→ **WHAT TO DO**: Scan the entries for the word "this" and return every line that has it.

(Records from a data source)

——

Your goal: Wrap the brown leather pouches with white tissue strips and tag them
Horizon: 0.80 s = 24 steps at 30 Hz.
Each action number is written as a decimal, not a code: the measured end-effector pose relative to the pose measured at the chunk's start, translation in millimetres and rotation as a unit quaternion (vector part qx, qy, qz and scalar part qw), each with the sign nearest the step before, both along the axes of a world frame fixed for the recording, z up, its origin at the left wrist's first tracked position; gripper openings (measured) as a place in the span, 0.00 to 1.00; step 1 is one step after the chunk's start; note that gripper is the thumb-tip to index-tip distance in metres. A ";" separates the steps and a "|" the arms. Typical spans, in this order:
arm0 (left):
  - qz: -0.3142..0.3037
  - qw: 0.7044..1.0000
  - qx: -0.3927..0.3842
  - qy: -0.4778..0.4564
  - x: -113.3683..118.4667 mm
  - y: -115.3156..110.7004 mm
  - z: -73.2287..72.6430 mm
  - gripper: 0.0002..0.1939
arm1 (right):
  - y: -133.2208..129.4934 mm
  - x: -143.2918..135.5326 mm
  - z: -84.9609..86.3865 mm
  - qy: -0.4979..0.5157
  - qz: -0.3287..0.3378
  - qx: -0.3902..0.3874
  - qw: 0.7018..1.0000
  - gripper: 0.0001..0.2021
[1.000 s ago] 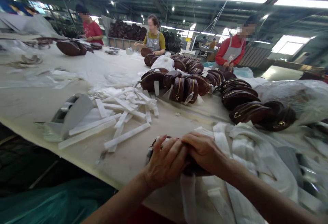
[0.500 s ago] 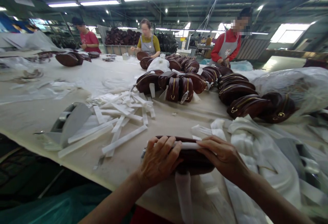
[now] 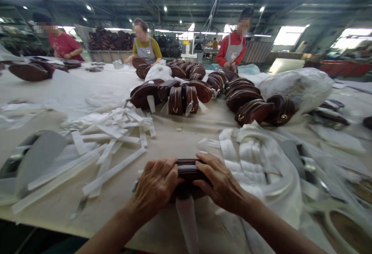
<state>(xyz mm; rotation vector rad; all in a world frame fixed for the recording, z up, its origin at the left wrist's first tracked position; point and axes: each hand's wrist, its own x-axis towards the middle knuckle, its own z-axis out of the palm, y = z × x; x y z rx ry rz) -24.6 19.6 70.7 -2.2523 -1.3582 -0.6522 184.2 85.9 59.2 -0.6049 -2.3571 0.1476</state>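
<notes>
A dark brown leather bag (image 3: 186,175) is held upright between my two hands at the table's near side. My left hand (image 3: 158,178) wraps its left end, thumb toward me and fingers over the top. My right hand (image 3: 219,180) grips the right part in the same way, fingers bent across the upper edge. Between the hands a pale strip (image 3: 186,167) runs along the top of the bag. From its underside hangs a white-wrapped piece (image 3: 187,219), perhaps a covered strap. The lower part of the bag is in shadow and partly hidden by my hands.
Loose white foam strips (image 3: 116,141) lie left, beside a grey tape dispenser (image 3: 43,161). White wrapping material (image 3: 270,165) and another dispenser (image 3: 296,161) are at right. Finished-looking brown bags (image 3: 183,99) stand in rows ahead. Three co-workers, one in a red top (image 3: 232,48), work across the table (image 3: 165,130).
The view has swung right, so the scene sits further left. My right hand has moved inward along the bag, closer to my left, and its fingers now curl over the top.
</notes>
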 end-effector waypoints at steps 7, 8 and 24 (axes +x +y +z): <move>0.042 0.997 0.028 0.054 9.0 11.4 3.9 0.13 | -0.7 -10.5 -19.3 0.048 -0.020 0.033 0.998 0.15; 0.041 0.997 0.023 0.058 8.8 13.0 3.0 0.15 | -1.2 -9.9 -18.6 0.058 -0.020 0.029 0.998 0.15; 0.007 1.000 0.013 -0.007 3.5 5.4 -4.5 0.14 | 104.6 0.1 -75.1 -0.046 -0.328 -0.313 0.890 0.11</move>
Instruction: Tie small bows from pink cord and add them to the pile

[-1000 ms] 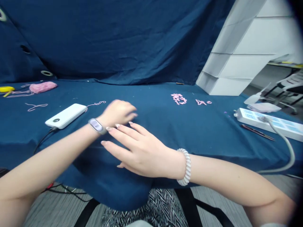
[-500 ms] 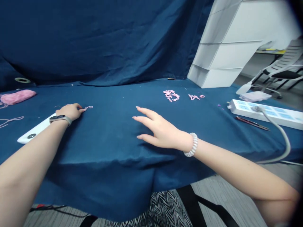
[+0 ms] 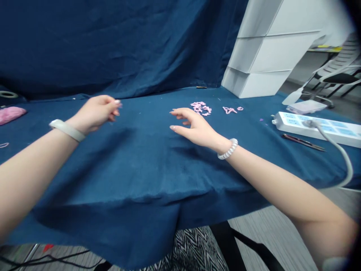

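Observation:
My left hand [image 3: 97, 111] is raised above the cloth with thumb and fingers pinched together. A short piece of pink yarn [image 3: 120, 104] shows faintly at its fingertips, mostly hidden and blurred. My right hand [image 3: 196, 128] hovers over the middle of the table, fingers apart and a little curled, holding nothing. Beyond it lies a curved cluster of small pink knotted yarn pieces [image 3: 200, 108]. A few more pink yarn pieces [image 3: 229, 110] sit just to its right. At the left edge is a bundle of pink yarn [image 3: 11, 114], with a loose yarn loop [image 3: 4, 145] nearer me.
Dark blue cloth [image 3: 135, 165] covers the table. At right lie a white power strip [image 3: 318, 126] with a plugged-in cable, thread snips [image 3: 303, 142] and a clear plastic box [image 3: 307, 107]. White stacked boxes [image 3: 254, 71] stand behind. A tape roll [image 3: 8, 94] is far left.
My left hand has lifted off the table with the pink yarn and moved right and away from me. My right hand has risen, its fingers more curled. The white device is out of sight.

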Demonstrator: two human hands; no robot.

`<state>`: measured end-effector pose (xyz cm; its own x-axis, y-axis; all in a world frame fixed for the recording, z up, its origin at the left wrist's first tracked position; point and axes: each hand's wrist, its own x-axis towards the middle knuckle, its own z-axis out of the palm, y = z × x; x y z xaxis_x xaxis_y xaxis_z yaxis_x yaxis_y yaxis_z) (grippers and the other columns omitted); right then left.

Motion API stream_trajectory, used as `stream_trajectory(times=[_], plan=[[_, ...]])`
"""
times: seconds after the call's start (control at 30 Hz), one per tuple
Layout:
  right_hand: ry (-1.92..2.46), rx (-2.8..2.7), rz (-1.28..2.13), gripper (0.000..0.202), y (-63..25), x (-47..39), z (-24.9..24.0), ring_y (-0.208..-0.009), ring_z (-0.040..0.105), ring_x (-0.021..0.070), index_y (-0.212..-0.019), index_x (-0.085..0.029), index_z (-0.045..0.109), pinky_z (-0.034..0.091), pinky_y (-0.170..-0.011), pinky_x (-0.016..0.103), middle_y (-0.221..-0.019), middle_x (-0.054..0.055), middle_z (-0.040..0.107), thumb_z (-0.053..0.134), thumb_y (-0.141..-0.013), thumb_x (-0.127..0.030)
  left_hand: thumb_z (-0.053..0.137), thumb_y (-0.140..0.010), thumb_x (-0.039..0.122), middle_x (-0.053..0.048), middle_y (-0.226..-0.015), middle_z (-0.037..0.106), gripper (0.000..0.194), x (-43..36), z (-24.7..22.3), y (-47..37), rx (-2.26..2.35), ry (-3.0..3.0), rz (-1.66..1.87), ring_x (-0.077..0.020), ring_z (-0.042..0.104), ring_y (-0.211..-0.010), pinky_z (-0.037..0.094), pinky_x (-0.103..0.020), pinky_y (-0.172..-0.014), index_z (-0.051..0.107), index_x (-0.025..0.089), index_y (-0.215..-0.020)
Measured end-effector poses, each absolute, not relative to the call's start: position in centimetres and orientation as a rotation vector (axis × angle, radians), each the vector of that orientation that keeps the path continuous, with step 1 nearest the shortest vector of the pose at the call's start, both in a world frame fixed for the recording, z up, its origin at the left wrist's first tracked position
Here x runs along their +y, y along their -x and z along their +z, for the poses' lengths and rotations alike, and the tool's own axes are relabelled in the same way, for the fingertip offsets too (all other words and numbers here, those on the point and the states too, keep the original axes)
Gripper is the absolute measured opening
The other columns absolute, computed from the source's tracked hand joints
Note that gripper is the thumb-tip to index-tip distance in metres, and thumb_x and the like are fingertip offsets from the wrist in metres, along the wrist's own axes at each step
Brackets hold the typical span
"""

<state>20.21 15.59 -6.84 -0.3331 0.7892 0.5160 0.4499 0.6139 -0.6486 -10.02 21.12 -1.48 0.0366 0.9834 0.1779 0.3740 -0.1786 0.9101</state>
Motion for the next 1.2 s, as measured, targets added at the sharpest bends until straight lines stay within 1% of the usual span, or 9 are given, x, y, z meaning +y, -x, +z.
stream_trajectory(times=[0.1, 0.17, 0.27, 0.37, 0.6, 0.83, 1.03, 1.1, 1.2], plan=[[0.91, -2.037, 0.611, 0.062, -19.1, 16.0, -6.7, -0.12, 0.057, 0.0238, -0.136, -0.009, 0.049, 0.046, -0.103, 0.039, -0.137, 0.017, 0.055, 0.066, -0.084, -0.038, 0.059, -0.092, 0.021, 0.002, -0.062, 0.062, 0.009, 17.7, -1.1, 3.9, 1.243, -1.723, 0.815, -0.0075, 0.055, -0.05, 0.041, -0.017, -0.048, 0.059, 0.013, -0.091], [0.793, -2.15, 0.701, 0.061, -18.5, 15.9, -6.9, -0.114, 0.06, 0.0218, -0.136, -0.008, 0.049, 0.046, -0.1, 0.036, -0.131, 0.015, 0.06, 0.066, -0.085, -0.037, 0.059, -0.09, 0.02, 0.002, -0.059, 0.061, 0.008, 15.9, -1.7, 1.3, 1.082, -1.685, 0.719, -0.0085, 0.054, -0.05, 0.047, -0.02, -0.052, 0.054, 0.015, -0.094], [0.762, -2.253, 0.767, 0.025, -18.2, 15.4, -7.7, -0.077, 0.065, 0.0136, -0.1, -0.013, 0.069, 0.047, -0.076, 0.027, -0.089, 0.004, 0.073, 0.061, -0.091, -0.034, 0.062, -0.088, 0.026, 0.004, -0.057, 0.058, 0.02, 14.9, -3.6, 0.2, 1.062, -1.614, 0.737, -0.0085, 0.052, -0.048, 0.046, -0.019, -0.049, 0.048, 0.017, -0.099], [0.847, -2.24, 0.795, 0.033, -18.6, 15.0, -8.3, -0.059, 0.059, 0.0095, -0.07, -0.014, 0.068, 0.042, -0.065, 0.023, -0.067, 0.001, 0.07, 0.057, -0.094, -0.035, 0.064, -0.087, 0.035, 0.004, -0.058, 0.059, 0.037, 15.5, -5.8, 0.8, 1.124, -1.637, 0.662, -0.0093, 0.054, -0.05, 0.046, -0.018, -0.05, 0.046, 0.017, -0.115], [0.974, -2.13, 0.757, 0.033, -20.9, 16.2, -8.4, -0.063, 0.058, 0.0103, -0.072, -0.015, 0.068, 0.043, -0.068, 0.025, -0.068, 0.0, 0.068, 0.056, -0.093, -0.037, 0.064, -0.086, 0.029, -0.003, -0.066, 0.068, 0.019, 16.6, -8.5, 2.8, 1.022, -1.524, 0.557, -0.0102, 0.062, -0.058, 0.051, -0.019, -0.058, 0.064, 0.015, -0.098], [1.145, -1.949, 0.712, 0.029, -22.3, 17.6, -8.8, -0.066, 0.056, 0.0121, -0.083, -0.015, 0.072, 0.042, -0.065, 0.027, -0.073, 0.002, 0.068, 0.059, -0.09, -0.04, 0.067, -0.085, 0.028, -0.006, -0.08, 0.073, 0.018, 16.3, -8.8, 3.5, 1.122, -1.531, 0.571, -0.0107, 0.066, -0.065, 0.054, -0.019, -0.061, 0.071, 0.015, -0.097], [1.115, -1.698, 0.839, 0.027, -22.3, 17.9, -9.2, -0.066, 0.062, 0.0134, -0.089, -0.016, 0.073, 0.048, -0.067, 0.029, -0.078, 0.005, 0.073, 0.061, -0.088, -0.04, 0.066, -0.085, 0.044, -0.001, -0.063, 0.061, 0.033, 16.3, -9.2, 3.2, 1.146, -1.263, 1.019, -0.0084, 0.057, -0.056, 0.051, -0.02, -0.059, 0.061, 0.015, -0.073], [1.111, -1.637, 0.85, 0.026, -22.2, 18.1, -9.3, -0.066, 0.062, 0.0129, -0.088, -0.016, 0.073, 0.049, -0.069, 0.029, -0.074, 0.004, 0.072, 0.062, -0.086, -0.04, 0.064, -0.086, 0.047, -0.002, -0.072, 0.062, 0.037, 16.4, -9.1, 3.2, 1.112, -1.157, 1.132, -0.0101, 0.059, -0.065, 0.052, -0.022, -0.063, 0.056, 0.015, -0.07], [1.05, -1.457, 0.984, 0.024, -22.0, 18.3, -9.5, -0.071, 0.063, 0.0116, -0.08, -0.016, 0.069, 0.051, -0.08, 0.03, -0.073, 0.002, 0.069, 0.064, -0.085, -0.039, 0.06, -0.089, 0.046, -0.004, -0.101, 0.066, 0.038, 16.7, -8.3, 3.5, 1.05, -1.011, 1.248, -0.0147, 0.063, -0.092, 0.055, -0.027, -0.078, 0.051, 0.017, -0.067]])
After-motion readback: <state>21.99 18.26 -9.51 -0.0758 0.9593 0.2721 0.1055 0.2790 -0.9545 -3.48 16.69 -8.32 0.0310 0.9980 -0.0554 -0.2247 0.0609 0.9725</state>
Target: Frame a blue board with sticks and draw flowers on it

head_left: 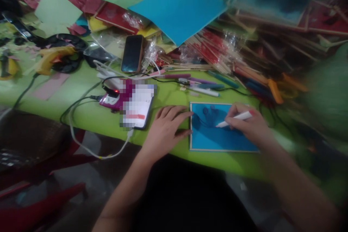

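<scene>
A blue card with a pale border (209, 140) lies on the green table near its front edge, with dark drawn shapes on its upper left part. My right hand (246, 123) is closed round a white marker (243, 116) with a reddish rear end, its tip at the card's middle. My left hand (170, 127) rests at the card's left edge, thumb and forefinger apart and touching the border, with nothing held. Left of that hand lies a phone with a lit screen (140, 107), a white cable plugged into its lower end.
A dark phone (132, 53) lies farther back beside white cables. Several pens (205, 91) are behind the card. Yellow glue gun (53, 58) sits at the left. Blue paper (179, 9), thin sticks (209, 49) and orange-handled scissors (275, 90) fill the back and right.
</scene>
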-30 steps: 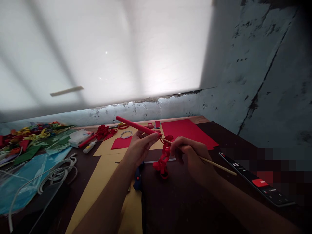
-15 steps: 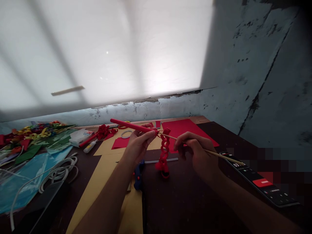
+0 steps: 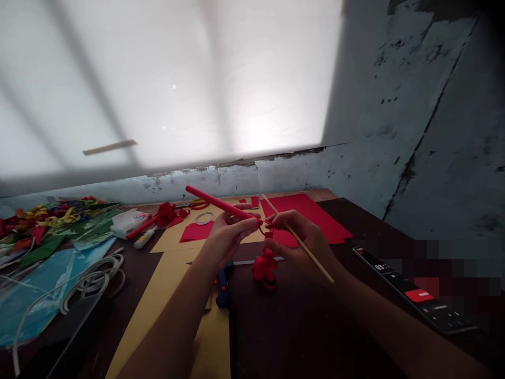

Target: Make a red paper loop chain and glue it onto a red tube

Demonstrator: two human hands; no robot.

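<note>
My left hand (image 3: 231, 234) is closed around the lower end of a red rolled paper tube (image 3: 215, 201), which slants up to the left. In my right hand (image 3: 303, 237) a thin wooden stick (image 3: 313, 257) lies across the fingers. The right fingertips are also at a thin red loop by the tube's lower end; whether they pinch it I cannot tell. Below them hangs a curled red paper strip (image 3: 264, 269), its upper part partly hidden by the right hand. A blue glue gun (image 3: 222, 289) lies beside my left forearm, with a pale glue stick (image 3: 244, 262) behind the hands.
Red paper sheets (image 3: 323, 218) and yellow paper (image 3: 158, 295) cover parts of the dark table. To the left are a red paper flower (image 3: 166, 213), a small glue bottle (image 3: 144, 238), coiled white cable (image 3: 92, 279) and colourful scraps (image 3: 59, 218). A phone (image 3: 410, 289) lies at right.
The wooden stick's tip has left the tube's end, and the stick now tilts up beside it. My right hand has moved left to the tube's end. The tube tilts more steeply.
</note>
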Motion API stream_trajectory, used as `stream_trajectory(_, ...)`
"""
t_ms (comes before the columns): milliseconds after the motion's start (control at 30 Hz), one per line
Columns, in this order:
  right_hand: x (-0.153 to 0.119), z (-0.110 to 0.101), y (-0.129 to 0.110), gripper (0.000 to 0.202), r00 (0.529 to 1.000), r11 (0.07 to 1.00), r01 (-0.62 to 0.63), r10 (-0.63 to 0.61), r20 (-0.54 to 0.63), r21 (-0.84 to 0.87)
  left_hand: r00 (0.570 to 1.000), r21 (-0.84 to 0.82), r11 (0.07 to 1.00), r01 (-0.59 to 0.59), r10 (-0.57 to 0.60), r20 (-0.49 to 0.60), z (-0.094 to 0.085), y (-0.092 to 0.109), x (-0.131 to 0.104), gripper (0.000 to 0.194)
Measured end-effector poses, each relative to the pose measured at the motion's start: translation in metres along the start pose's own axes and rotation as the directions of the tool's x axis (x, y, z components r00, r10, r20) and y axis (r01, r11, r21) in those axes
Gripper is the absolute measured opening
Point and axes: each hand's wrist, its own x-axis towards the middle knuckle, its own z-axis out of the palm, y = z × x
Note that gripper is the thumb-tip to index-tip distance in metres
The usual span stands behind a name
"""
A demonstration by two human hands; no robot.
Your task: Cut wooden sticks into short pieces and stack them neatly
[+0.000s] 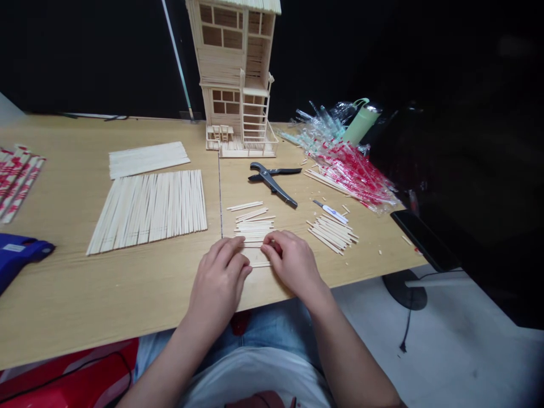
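Short wooden sticks lie side by side in a small row in front of me. My left hand is at their left ends, fingers curled down and thumb tucked below. My right hand pinches the right end of a thin wooden stick that spans the gap between both hands. Another short stick lies nearer to me, parallel to it, its left end by my left thumb. My fingertips partly hide the stick ends.
Behind stands a model stick house. Left are a wide stick panel and a smaller panel. Right are black pliers, a craft knife, a short-stick pile, plastic wrappers and a green bottle.
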Motion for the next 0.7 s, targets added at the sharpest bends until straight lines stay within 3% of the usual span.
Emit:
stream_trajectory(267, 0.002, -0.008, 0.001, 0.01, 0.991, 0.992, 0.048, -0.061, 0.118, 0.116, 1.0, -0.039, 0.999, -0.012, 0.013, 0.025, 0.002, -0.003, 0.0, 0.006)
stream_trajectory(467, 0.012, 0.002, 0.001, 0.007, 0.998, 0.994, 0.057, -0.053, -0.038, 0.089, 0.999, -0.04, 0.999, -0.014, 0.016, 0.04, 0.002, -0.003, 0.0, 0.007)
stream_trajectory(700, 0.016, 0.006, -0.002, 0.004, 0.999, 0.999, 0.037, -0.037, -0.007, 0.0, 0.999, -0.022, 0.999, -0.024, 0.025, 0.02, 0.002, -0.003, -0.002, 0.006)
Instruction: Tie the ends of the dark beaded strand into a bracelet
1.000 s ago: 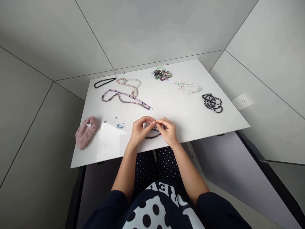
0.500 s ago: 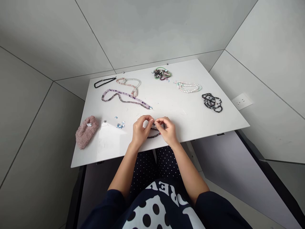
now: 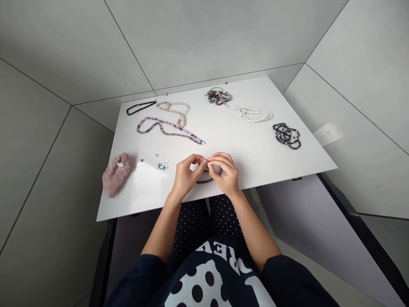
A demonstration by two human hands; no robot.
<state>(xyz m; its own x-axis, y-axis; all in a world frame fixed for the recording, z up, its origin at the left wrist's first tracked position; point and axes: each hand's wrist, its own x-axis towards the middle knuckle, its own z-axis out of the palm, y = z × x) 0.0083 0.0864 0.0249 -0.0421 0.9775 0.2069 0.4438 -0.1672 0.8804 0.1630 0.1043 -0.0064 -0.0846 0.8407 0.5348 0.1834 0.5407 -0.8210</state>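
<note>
My left hand [image 3: 187, 175] pinches thumb against forefinger above the near edge of the table. Opposite it, my right hand [image 3: 226, 172] is curled, its fingertips meeting those of the left and its thumb bent in below. A dark bead strand [image 3: 204, 182] hangs or lies in a loop under both hands, and its upper part runs up to the fingertips. The exact piece between the fingers is small and mostly covered by them. Left of my hands are several small blue-and-white scraps [image 3: 162, 165].
On the white table [image 3: 153, 196] lie a fluffy pink pouch [image 3: 117, 175], a purple bead strand [image 3: 159, 121], a pink and clear strand [image 3: 183, 119], a black strand [image 3: 140, 108], a mixed bead pile [image 3: 218, 96], pale strands [image 3: 255, 115] and dark strands [image 3: 286, 135]. Walls enclose the table.
My right hand's fingers have straightened and lifted a little, with the thumb now lower and apart from them. The left hand keeps its pinch. The view has shifted slightly.
</note>
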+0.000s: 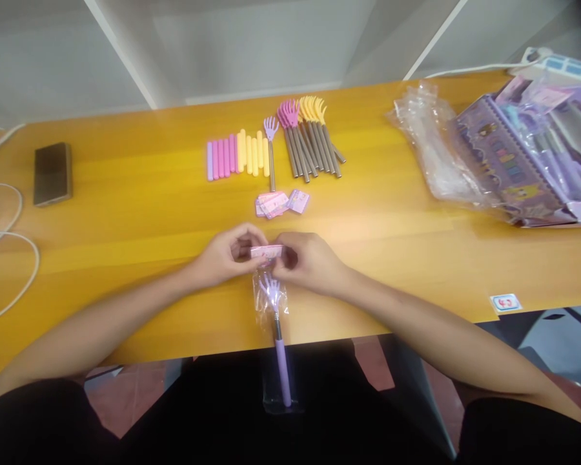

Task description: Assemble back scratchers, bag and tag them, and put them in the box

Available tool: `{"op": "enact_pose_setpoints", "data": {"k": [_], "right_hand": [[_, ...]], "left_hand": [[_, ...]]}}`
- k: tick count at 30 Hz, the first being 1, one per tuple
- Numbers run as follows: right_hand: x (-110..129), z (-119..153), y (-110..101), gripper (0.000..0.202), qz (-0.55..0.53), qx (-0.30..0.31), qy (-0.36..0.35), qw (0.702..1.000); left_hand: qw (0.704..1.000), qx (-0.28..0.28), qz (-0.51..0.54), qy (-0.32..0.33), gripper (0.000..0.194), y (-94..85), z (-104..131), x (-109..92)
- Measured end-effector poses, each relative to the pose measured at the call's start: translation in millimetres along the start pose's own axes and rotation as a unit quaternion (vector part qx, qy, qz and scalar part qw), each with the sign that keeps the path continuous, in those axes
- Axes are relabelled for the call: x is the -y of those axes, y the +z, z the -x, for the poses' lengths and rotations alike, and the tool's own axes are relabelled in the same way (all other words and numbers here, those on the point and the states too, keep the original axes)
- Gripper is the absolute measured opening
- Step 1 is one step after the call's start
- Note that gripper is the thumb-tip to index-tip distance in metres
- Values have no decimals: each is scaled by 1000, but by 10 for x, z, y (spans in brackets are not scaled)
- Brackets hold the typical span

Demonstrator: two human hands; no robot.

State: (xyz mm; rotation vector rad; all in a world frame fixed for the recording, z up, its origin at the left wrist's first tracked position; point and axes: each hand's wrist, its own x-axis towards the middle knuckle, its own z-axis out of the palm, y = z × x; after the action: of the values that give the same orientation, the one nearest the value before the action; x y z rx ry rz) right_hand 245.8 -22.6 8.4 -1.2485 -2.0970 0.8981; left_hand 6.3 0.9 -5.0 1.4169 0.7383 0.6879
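Note:
Between my hands is a small pink printed card point(266, 252), at the top end of a clear plastic bag point(259, 297). My left hand point(230, 255) pinches the card's left end. The right end is gripped by my right hand point(312, 261), its fingers curled. Inside the bag lies a purple back scratcher point(281, 365), claw end toward my hands, its handle hanging past the table's front edge. Whether the card is fastened to the bag, I cannot tell. Just beyond my hands lie several loose printed cards point(275, 205), by another purple-clawed back scratcher point(272, 161) without a handle grip.
Coloured handle tubes point(225, 158) lie in a row, beside metal rods with pink and yellow claws point(314, 145). At the right are clear plastic bags point(430, 148) and a purple display box point(518, 165). A phone point(52, 174) and white cable point(36, 258) are at the left.

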Motion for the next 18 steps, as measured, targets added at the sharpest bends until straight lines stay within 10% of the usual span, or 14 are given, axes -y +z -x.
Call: {"op": "enact_pose_setpoints", "data": {"k": [18], "right_hand": [[-69, -18, -94, 22, -81, 86, -101, 988]], "left_hand": [[996, -49, -68, -14, 34, 87, 12, -87]]}}
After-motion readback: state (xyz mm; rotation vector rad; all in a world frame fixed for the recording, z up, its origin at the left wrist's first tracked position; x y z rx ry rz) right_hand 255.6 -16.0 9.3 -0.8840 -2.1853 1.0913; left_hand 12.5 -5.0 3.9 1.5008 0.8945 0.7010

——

→ **EXERCISE RESPONSE**:
Each action number is written as a decimal, not a code: the measured end-effector pose relative to the pose measured at the chunk's start, translation in millimetres and rotation as a unit quaternion (vector part qx, qy, qz and scalar part qw), each with the sign nearest the step before, both along the axes of a world frame fixed for the recording, z up, its origin at the left wrist's first tracked position; gripper openings (measured) as a place in the span, 0.00 to 1.00; step 1 is one step after the chunk's start; note that gripper is the thumb-tip to index-tip distance in metres. A ";" separates the steps and a "|" the arms. Typical spans, in this order:
Columns, in this order:

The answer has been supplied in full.